Scott continued his sartorial quest after he left consulting and worked as an English teacher in Vietnam. “As a teacher, I thought it was important to look really adult and responsible in front of my students,” says Scott.
Realizing there were many young men on budgets like his own, he decided to fill the gap in the marketplace himself. He reached out to a contact who manufactured leather bags for advice on how to make a leather briefcase he could sell for $100.
“She laughed at me and thought that wouldn’t be possible,” he says.
Scott soon found himself teaming up with her to develop a design he was happy with. He found a local factory that was willing to manufacture 200 brown briefcases and 200 black ones, put them up on a simple site—Danielnyc.com—and ran some Facebook ads to drive traffic there. They sold out. Without middlemen involved, his direct-to-consumer brand was able to charge $195 for a briefcase, lower than for comparable brands.
That success led to a second production run and, eventually, a Kickstarter campaign that ended in July. Scott raised $243,918 from 1,337 backers who placed pre-orders on the crowdfunding platform.
Since his launch, Scott estimates his profitable business, Daniel’s, which is based in New York City, has brought in $500,000 in revenue.
Here are some of the strategies that have helped him pull it off.
Put on your oxygen mask. Like most working people, Scott didn’t have the luxury of spending 100% of his work time on the business—so he did the best he could. He got a 20-hour-a week, weekend job at a startup so he could pay his bills and still keep investing in the business. He runs Daniel’s more than full-time during most of his other waking hours. It’s a far cry from The 4-Hour Workweek at the moment, but Scott is pumped up by the potential of his business. “I do feel you can run a million-dollar business with an internet connection,” he says.

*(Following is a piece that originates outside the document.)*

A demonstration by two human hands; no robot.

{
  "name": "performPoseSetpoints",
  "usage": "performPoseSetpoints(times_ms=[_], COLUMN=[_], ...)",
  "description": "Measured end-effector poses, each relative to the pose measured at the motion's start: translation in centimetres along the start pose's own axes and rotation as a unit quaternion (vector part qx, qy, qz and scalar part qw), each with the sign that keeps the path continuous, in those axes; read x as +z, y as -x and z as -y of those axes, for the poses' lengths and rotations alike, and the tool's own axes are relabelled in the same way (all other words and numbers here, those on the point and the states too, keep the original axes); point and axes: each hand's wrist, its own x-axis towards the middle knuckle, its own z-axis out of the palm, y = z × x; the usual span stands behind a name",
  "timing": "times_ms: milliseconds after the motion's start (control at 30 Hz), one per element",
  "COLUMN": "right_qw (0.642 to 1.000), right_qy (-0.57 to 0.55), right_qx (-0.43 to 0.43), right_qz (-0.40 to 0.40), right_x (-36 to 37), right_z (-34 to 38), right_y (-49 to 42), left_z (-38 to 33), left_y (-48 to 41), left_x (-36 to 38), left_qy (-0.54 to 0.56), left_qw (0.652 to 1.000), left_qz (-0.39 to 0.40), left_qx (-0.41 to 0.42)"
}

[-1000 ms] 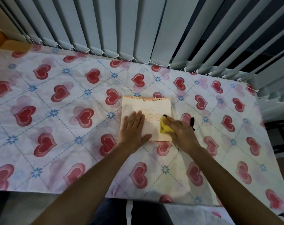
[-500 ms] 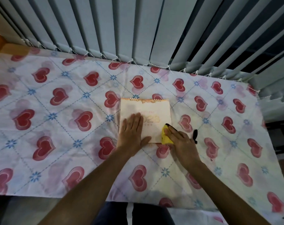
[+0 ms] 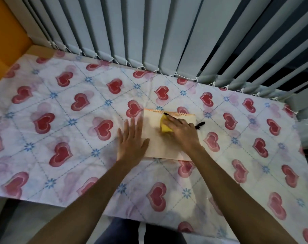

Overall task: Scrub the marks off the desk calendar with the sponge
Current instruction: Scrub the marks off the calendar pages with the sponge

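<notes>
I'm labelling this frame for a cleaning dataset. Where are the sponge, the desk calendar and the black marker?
sponge (image 3: pixel 164 128): head view, on its yellow body left of the right hand.
desk calendar (image 3: pixel 154 138): head view, on its bare page.
black marker (image 3: pixel 200 124): head view, on its barrel beside the calendar's right edge.

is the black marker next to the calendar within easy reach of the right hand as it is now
Probably yes: the black marker lies just beside the right hand with nothing between, though that hand grips the sponge.

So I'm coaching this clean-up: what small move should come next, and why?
Probably drag the sponge back toward the body across the desk calendar. The right hand has it pressed near the spiral-bound top edge, the left hand lies flat pinning the left side, and unscrubbed page lies below.
</notes>
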Motion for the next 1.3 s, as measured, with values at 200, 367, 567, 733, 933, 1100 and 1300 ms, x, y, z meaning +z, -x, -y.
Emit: performPoseSetpoints(times_ms=[200, 367, 567, 733, 933, 1100, 1300], right_qw=[0.999, 0.998, 0.991, 0.994, 0.995, 0.982, 0.991], right_qy=[-0.022, -0.049, -0.004, -0.033, -0.076, -0.101, -0.127], right_qx=[0.028, -0.02, 0.124, 0.088, -0.053, -0.162, -0.025], right_qz=[-0.04, -0.017, -0.047, -0.056, -0.023, -0.004, -0.017], right_x=[0.1, 0.7, 1.7, 1.9, 1.2, 1.9, 0.4], right_z=[4.2, 6.6, -0.2, 3.0, 5.4, 4.2, 6.3], right_y=[-2.8, -4.2, -0.1, -2.1, -3.5, -0.2, -4.8], left_z=[3.3, 3.2, 3.3, 3.5, 3.2, 3.0, 2.8], left_y=[0.1, 0.2, 0.1, 0.0, 0.1, 0.0, 0.2], left_x=[0.5, 0.4, 0.5, 0.9, 0.4, 0.3, -0.1], left_qy=[-0.024, -0.034, -0.031, -0.045, -0.034, -0.039, -0.045], left_qw=[0.995, 0.995, 0.996, 0.995, 0.993, 0.993, 0.992], left_qz=[0.071, 0.062, 0.062, 0.069, 0.091, 0.096, 0.097], left_qx=[-0.063, -0.068, -0.062, -0.064, -0.068, -0.063, -0.068])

Personalize it. Scott did not have a huge marketing budget at first, so, on the first 850 bags he sold, he looked for creative way to build on his relationships with customers. “I wrote each of those customers a handwritten thank you note,” he recalls. “It was fun,” he says.
Simplify logistics. After his first two production runs arrived in New York via ocean freight, Scott he had to drive to the port in New Jersey to pick them up and store them in his apartment. He soon realized it would be important to move his production to North America, so it would be closer to where he is physically located and he’d have other shipping options. Now the briefcases are made in Leon, Mexico, a leather-goods hub.

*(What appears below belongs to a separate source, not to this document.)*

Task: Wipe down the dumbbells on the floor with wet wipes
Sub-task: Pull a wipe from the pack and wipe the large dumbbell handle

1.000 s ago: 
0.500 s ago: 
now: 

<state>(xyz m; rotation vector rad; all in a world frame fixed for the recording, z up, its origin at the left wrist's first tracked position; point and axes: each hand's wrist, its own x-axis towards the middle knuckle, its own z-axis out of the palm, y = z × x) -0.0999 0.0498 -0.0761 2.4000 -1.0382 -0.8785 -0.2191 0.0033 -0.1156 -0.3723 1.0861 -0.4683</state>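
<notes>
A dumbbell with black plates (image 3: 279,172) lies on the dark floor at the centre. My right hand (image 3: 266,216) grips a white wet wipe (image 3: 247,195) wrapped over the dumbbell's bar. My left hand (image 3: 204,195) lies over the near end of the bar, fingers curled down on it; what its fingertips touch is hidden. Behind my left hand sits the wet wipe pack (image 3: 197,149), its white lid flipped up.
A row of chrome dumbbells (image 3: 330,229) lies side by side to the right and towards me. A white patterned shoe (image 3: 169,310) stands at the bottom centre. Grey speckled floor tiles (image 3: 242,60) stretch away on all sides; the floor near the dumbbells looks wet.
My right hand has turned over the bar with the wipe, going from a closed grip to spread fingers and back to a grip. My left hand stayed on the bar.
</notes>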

He also began using a fulfillment center in Long Island City to store, pack and ship the orders. Accustomed to a student’s budget, he had to get used to writing five-figure checks to cover the fulfillment of all of his Kickstarter orders, but it made no sense to him to keep packing boxes himself. “It’s not a good use of the CEO’s time,” he says.
Outsource advertising. Scott taught himself Facebook and Instagram advertising so he could place ads to drive traffic to the Daniel’s site and spent $70,000 on this. He soon decided that hiring an outside agency with expertise in this niche would prevent him from wasting money on ads that didn’t work and free him to focus on growing the company. “Every hour I’m spending is an hour I’m not running the business,” he says. “As a one-person business, there are only so many hours in a day.”
Scale your thinking. With his briefcases taking off, Scott introduced new versions with pattered linings, such as a sailboat motif, so customers could build a wardrobe of them. He credits his mother, who always had a flair for fashion, with introducing him to details like what what good stitching on leather products should look like. “Without that education, I don’t see how I’d make the decisions I do today on a daily basis regarding design and production.”
Scott has been so inspired by the success of the briefcases that he’s now planning to branch out. “Now I would say my goal is to be the next Brooks Brothers,” he says.
He plans to expand to leather goods like belts, wallets and shoes, as well as shirts.
“Legacy retailers are not digitally sophisticated,” he says. That leaves an opening for scrappy, one-person startups like Daniel’s.